(Data block Opens)

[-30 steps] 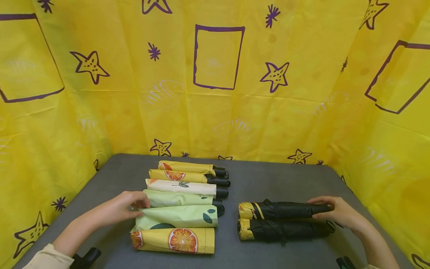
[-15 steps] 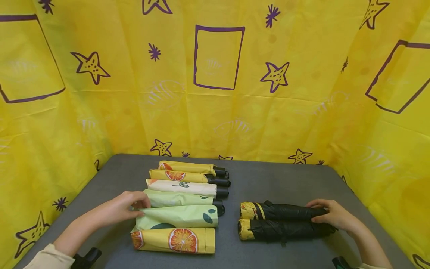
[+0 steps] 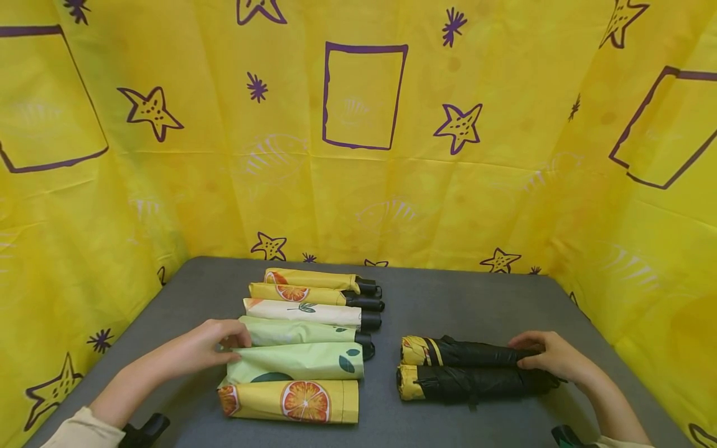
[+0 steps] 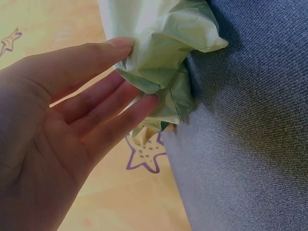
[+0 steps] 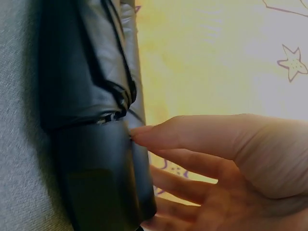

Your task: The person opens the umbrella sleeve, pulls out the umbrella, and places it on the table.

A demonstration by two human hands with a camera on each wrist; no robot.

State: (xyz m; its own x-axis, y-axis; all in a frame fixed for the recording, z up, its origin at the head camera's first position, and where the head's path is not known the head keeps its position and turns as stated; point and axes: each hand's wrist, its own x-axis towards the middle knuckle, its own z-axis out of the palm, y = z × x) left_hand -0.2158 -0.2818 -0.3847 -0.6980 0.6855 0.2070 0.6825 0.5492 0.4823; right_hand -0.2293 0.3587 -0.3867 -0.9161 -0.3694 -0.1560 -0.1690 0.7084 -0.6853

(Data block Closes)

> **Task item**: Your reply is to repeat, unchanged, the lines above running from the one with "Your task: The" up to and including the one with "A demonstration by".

> **Result for this exercise**:
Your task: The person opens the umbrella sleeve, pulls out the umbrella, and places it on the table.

A demonstration by two human hands with a camera on each wrist; no robot.

Above is the complete output.